As oligarquias midiáticas tradicionais, antes donas das concessões e da pauta pública, hoje disputam espaço sob as mesmas regras das big techs — subjugadas aos algoritmos e à lógica da performance digital. Em vez de pautarem o debate, muitas vezes tentam sobreviver nele.

É urgente recuperar o olhar crítico sobre os meios de comunicação, incluindo as plataformas digitais como agentes centrais na disputa pela hegemonia cultural. Se os algoritmos decidem o que vemos, então decidem também sobre o que molda nossas percepções, desejos e crenças. E quem controla essa programação, em última instância, controla as fronteiras do possível — do que pode ser dito, defendido, sentido. A censura do século XXI não precisa proibir.
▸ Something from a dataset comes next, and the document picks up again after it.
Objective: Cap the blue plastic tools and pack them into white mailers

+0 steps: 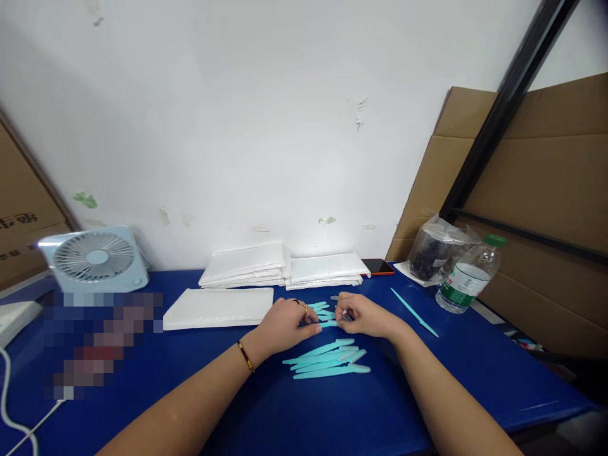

Basta que ela nos impeça de ver.

*Este texto não reflete, necessariamente, a opinião da Revista Fórum

**Zildo Gallo é Doutor em Geociências pela UNICAMP e professor titular no Programa de Pós-Graduação em Desenvolvimento Territorial e Meio Ambiente da Universidade de Araraquara (UNIARA). Keffin Gracher é pós-graduando pela Universidade de Araraquara (UNIARA).

Notas bibliográficas:

1. Drop Site News. 'Leaked data: Israeli censorship requests to Meta' (2024). Disponível em: [https://dropsitenews.com/leaked-data-israeli-censorship-requests-to-meta/](https://dropsitenews.com/leaked-data-israeli-censorship-requests-to-meta/) (acesso em abril de 2024).

2. 7amleh – The Arab Center for the Advancement of Social Media. 'Meta's compliance with Israeli requests' (2024). Disponível em: [https://7amleh.org/en/article/Meta-s-compliance-with-Israeli-requests](https://7amleh.org/en/article/Meta-s-compliance-with-Israeli-requests) (acesso em abril de 2024).

3. HAN, Byung-Chul. A sociedade da transparência. Petrópolis: Vozes, 2017.

4. GRAMSCI, Antonio. Cadernos do cárcere. Rio de Janeiro: Civilização Brasileira, 2000.

5. ZUBOFF, Shoshana. A era do capitalismo de vigilância. Rio de Janeiro: Intrínseca, 2020.

6. ROVAI, Renato. Um novo ecossistema midiático: a história do jornalismo digital no Brasil (1995–2017). Tese (Doutorado em Ciências da Comunicação) – Escola de Comunicações e Artes da Universidade de São Paulo, São Paulo, 2018.